There is a strong association between environmental health problems and poverty in urban areas and it may be the confusion between 'environmental health risk' and 'environmental degradation' that explains why urban poverty is thought to contribute to environmental degradation. But the two should not be confused. Most environmental health risks pose no threats to environmental degradation.

Environmental degradation is usually understood in terms of high use of non-renewable resources, damage or destruction of key renewable resources (such as soils and forests ) and the generation of wastes that are not easily assimilated or broken down by natural processes. So lets consider the role of urban poverty in each of these.

  • - In regard to non-renewable resource use, most of the houses in which low-income groups live (and often build for themselves) make widespread use of recycled or reclaimed materials and little use of cement and other materials with a high energy input. Such low income households have too few capital goods to represent much of a draw on the world's finite reserves of metals and other non-renewable resources. Most low income groups in urban areas rely on public transport (or they walk or bicycle) which means low average figures for oil consumption per person. Low income households on average have low levels of electricity consumption, not only because those who are connected use less but also because a high proportion of low income households have no electricity supply. Thus, they are responsible for very little of the fossil fuel use that arises from oil, coal or gas fuelled power stations (and most electricity is derived from such power stations).
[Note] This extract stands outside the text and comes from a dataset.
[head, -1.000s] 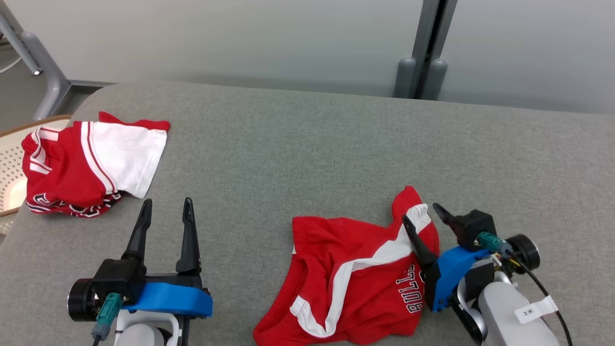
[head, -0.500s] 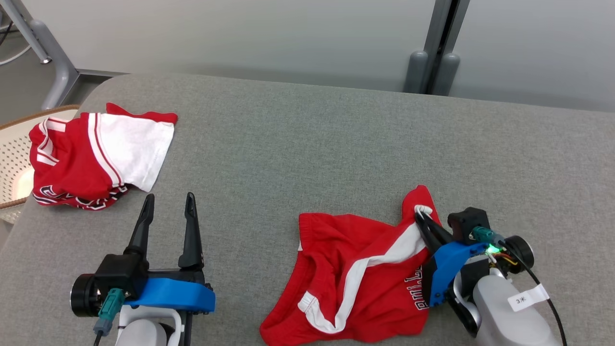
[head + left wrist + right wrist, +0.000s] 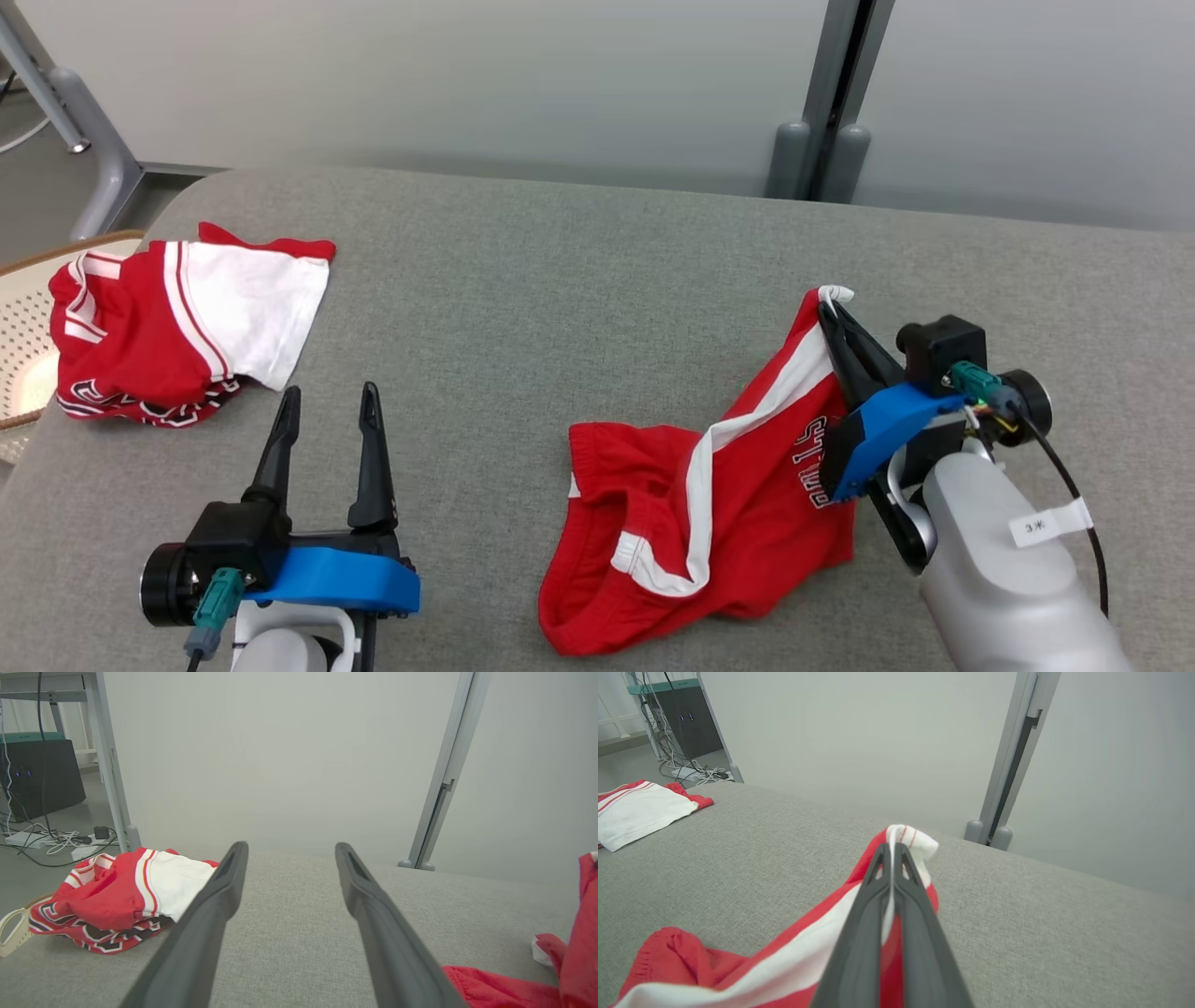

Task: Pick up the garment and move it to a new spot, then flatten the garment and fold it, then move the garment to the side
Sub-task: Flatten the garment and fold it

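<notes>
Right hand (image 3: 831, 313) grips the garment's (image 3: 747, 523) white-trimmed corner, lifted so the cloth peels off the bench (image 3: 560, 280) for moving; left hand (image 3: 329, 392) stands released, empty.

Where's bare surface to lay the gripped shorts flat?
Widest bare patch: grey surface centre, between the red-and-white pile at left and the shorts in the right gripper. More bare beyond that gripper. Crowded: left edge by pile and basket, near edge by the open left gripper.

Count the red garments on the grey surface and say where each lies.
2. The left garment lies bunched at the left edge; its folds may hide another. The right garment lies front right, a corner pinched and raised by the right gripper.
</notes>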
  • - In regard to the use of renewable resources, low-income urban dwellers have much lower levels of consumption than middle and upper income groups. They have much lower levels of use for freshwater, although this is more due to inconvenient and/or expensive supplies than need or choice. They occupy much less land per person than middle and upper income groups - in extreme cases, the poorest 30-50 percent of a city's population live on only 3-5 percent of the city's land area. Low income groups consume less food and generally have diets that are less energy and land intensive than higher income groups. There are examples of low income populations that do deplete renewable resources - for instance where low income settlements have developed around reservoirs into which they dump their liquid (and perhaps solid) wastes or where low income settlements have developed on slopes which, when cleared for housing, contribute to serious soil erosion (and the clogging of drains) - but these are generally problems caused by the failure of urban authorities to ensure that they have access to other residential sites. In many low income countries, a considerable proportion of the low income urban population use fuelwood or charcoal for cooking (and where needed heating) and this may be contributing to deforestation - although fears that this is so have often proved to be without foundation.
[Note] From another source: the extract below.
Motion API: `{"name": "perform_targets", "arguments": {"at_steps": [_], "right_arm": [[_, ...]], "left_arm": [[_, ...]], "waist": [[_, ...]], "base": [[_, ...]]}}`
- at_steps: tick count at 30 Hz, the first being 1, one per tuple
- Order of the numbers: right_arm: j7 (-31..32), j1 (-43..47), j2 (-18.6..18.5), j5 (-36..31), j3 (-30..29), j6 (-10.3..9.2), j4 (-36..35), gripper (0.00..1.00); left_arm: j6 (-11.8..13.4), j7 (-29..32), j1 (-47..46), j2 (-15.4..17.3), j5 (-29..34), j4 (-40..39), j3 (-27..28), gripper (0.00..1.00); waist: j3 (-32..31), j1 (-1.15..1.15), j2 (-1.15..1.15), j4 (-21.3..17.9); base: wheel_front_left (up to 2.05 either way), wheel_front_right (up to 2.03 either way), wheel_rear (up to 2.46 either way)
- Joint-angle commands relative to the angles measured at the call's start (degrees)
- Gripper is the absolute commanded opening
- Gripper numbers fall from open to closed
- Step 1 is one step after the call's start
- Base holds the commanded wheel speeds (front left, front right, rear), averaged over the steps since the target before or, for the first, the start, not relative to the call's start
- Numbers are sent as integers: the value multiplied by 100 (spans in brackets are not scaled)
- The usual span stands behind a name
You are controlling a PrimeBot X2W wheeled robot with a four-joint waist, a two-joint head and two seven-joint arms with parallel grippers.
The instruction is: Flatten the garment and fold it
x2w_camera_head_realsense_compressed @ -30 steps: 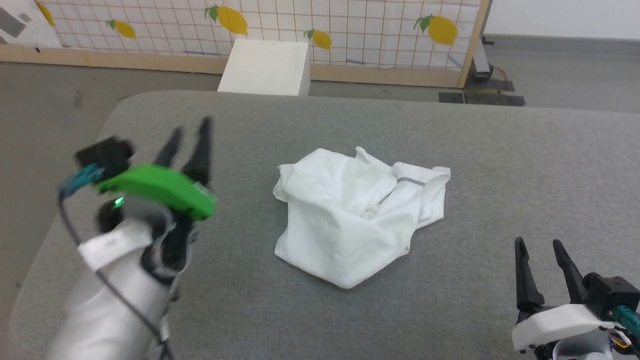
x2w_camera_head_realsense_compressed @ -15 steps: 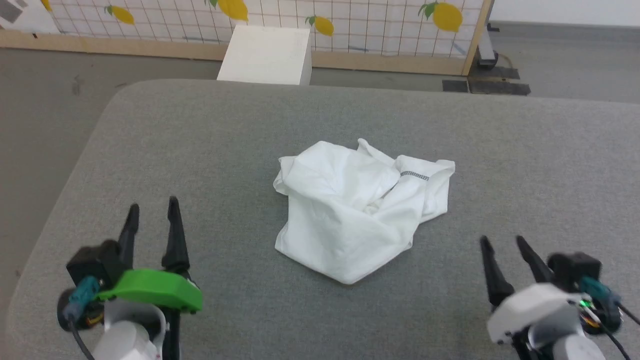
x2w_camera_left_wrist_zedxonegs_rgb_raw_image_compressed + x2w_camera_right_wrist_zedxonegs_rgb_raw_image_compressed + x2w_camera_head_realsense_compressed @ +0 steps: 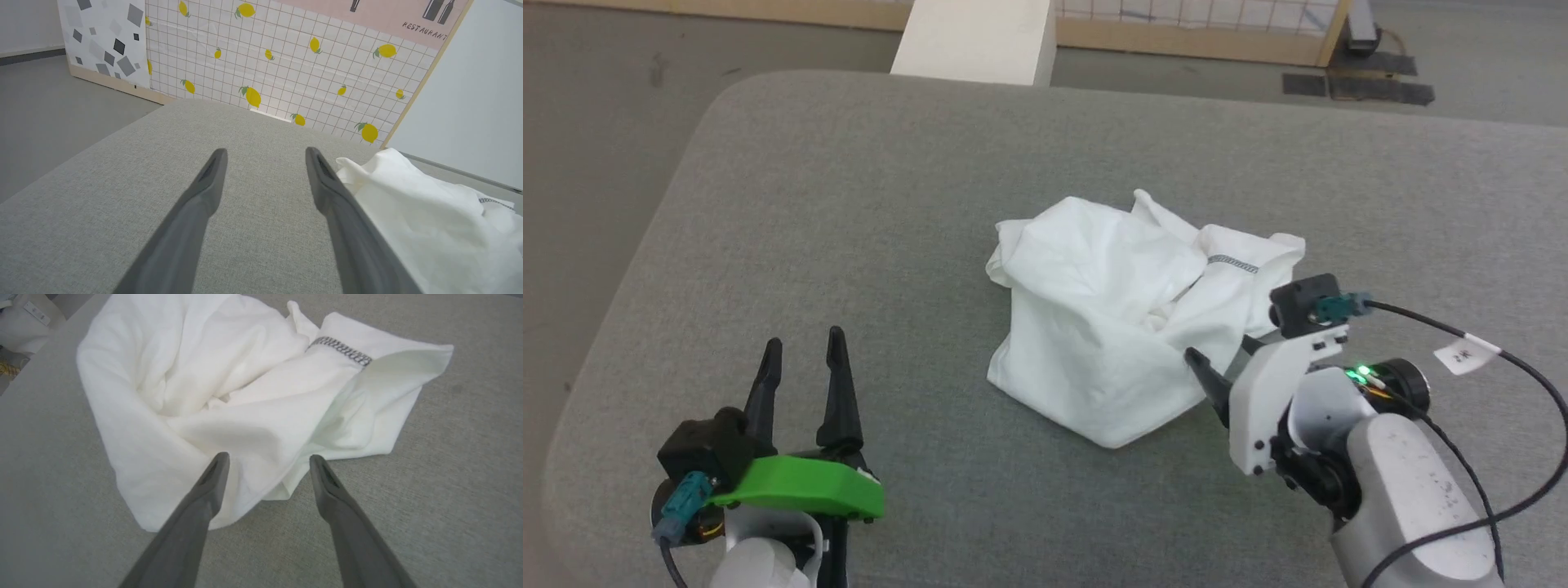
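One garment (image 3: 1111,327), a crumpled white T-shirt, lies in a heap at the centre of the head view on the grey padded surface (image 3: 849,204). One short strip of dark zigzag stitching (image 3: 339,349) shows on it, toward the upper right of the right wrist view.

Two grippers are in frame. The left gripper (image 3: 800,367) sits at the lower left of the head view, its two fingers spread wide over bare surface, holding nothing, apart from the shirt. The right gripper (image 3: 269,457) is at the lower right, its two fingers also wide and empty, tips at the heap's near edge; whether they touch the cloth I cannot tell.

One white box (image 3: 980,41) stands at the top edge, beyond the surface. One lemon-printed panel (image 3: 286,61) spans the top of the left wrist view.
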Motion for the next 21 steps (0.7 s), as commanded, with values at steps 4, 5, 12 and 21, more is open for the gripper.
{"name": "perform_targets", "arguments": {"at_steps": [4, 5, 12, 21], "right_arm": [[51, -158, 2, -120, 202, -9, 107, 100], [65, -168, 2, -115, 226, -9, 134, 61], [-157, -173, 2, -201, 265, -9, -59, 0], [588, 1317, -413, -901, -1671, -9, -2185, 0]], "left_arm": [[-218, -20, -83, -172, 233, 122, 171, 100], [-253, -20, -90, -200, 266, 142, 198, 100], [-480, -20, -138, -367, 478, 291, 392, 100], [-702, -20, -114, -511, 653, 470, 473, 100]], "waist": [[192, 0, 0, 193], [200, 0, 0, 203], [169, 0, 0, 151], [-152, 0, 0, -47]], "base": [[0, 0, 0], [0, 0, 0], [0, 0, 0], [0, 0, 0]]}}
  • In regard to waste generation, on average, low-income groups generate much lower levels per person than middle and upper income groups and the urban poor generally have a very positive role from an ecological perspective as they are the main reclaimers, re-users and recyclers of wastes from industries, workshops and wealthier households. If it was possible to determine who consumed most of the goods whose fabrication involved the generation of most toxic or otherwise hazardous wastes or of persistent chemicals whose rising concentration within the environment has worrying ecological and health implications, it is likely to be middle and upper income groups. There are examples of small scale urban enterprises (including illegal or informal enterprises) which cause serious local environmental problems - for instance contaminating local water sources - but their contribution to city-wide pollution problems relative to other groups is usually very small. In addition, it is difficult to ascribe the pollution caused by small scale enterprises to the urban poor when many such enterprises are owned by middle or upper income groups.
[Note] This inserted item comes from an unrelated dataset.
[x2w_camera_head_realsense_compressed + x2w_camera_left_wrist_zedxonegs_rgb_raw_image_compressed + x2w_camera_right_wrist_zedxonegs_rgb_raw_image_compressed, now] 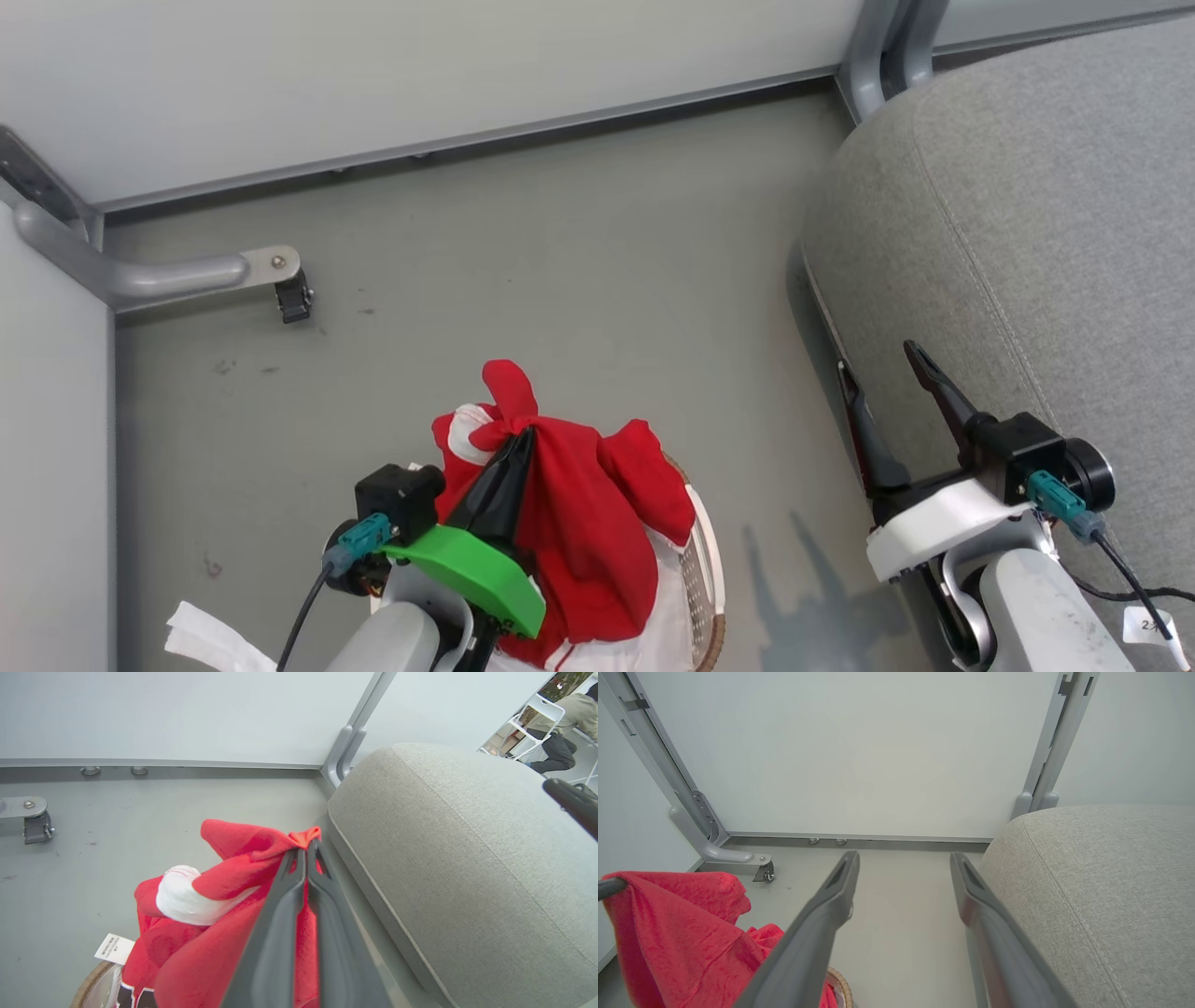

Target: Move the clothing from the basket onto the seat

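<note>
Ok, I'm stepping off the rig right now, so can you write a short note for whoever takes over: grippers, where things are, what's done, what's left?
Left gripper: jaws shut on the clothing, bunch raised above the basket, lower folds draping over it.
Right gripper: jaws open, holding nothing, by the seat edge.
Done: clothing grasped and raised.
Left: carry it to the robot's right onto the seat, then release.
</note>
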Controlling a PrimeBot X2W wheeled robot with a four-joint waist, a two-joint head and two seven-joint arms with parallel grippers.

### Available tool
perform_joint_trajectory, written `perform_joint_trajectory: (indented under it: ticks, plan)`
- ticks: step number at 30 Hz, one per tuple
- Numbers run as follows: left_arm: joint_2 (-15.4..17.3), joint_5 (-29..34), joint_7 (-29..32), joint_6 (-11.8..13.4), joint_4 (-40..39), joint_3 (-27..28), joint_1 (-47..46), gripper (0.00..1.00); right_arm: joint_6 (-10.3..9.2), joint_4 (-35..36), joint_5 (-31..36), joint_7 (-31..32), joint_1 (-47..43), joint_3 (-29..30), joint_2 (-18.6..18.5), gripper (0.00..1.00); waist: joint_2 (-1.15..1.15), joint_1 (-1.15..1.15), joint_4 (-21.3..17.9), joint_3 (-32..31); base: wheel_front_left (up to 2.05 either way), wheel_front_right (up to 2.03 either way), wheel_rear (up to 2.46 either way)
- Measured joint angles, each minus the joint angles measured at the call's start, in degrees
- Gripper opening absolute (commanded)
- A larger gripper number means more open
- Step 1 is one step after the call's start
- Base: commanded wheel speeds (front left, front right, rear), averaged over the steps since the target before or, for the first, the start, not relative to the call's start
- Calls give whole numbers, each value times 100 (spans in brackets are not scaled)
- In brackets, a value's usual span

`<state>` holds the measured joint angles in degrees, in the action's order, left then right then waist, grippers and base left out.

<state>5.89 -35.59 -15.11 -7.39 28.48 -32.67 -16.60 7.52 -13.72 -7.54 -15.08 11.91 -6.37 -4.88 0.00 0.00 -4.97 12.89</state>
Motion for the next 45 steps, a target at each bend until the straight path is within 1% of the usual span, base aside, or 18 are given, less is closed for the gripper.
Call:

  • In regard to greenhouse gas emissions, on average, low-income groups generate much lower levels per person than middle and upper income groups as their total use of fossil fuels, of electricity derived from fossil fuelled power stations and of goods or services with high fossil-fuel inputs in their fabrication and use is so much lower. The only exception may be for some low income households in urban areas where there is a need for space heating for parts of the year and a proportion of the urban poor use biomass fuels or coal in inefficient stoves or fires. This may result in these households having above average per capita contributions to carbon dioxide emissions (and also to urban air pollution) but these are exceptional cases and in general, the consumption patterns of low income groups imply much lower greenhouse gas emissions per person than those of middle and upper income groups.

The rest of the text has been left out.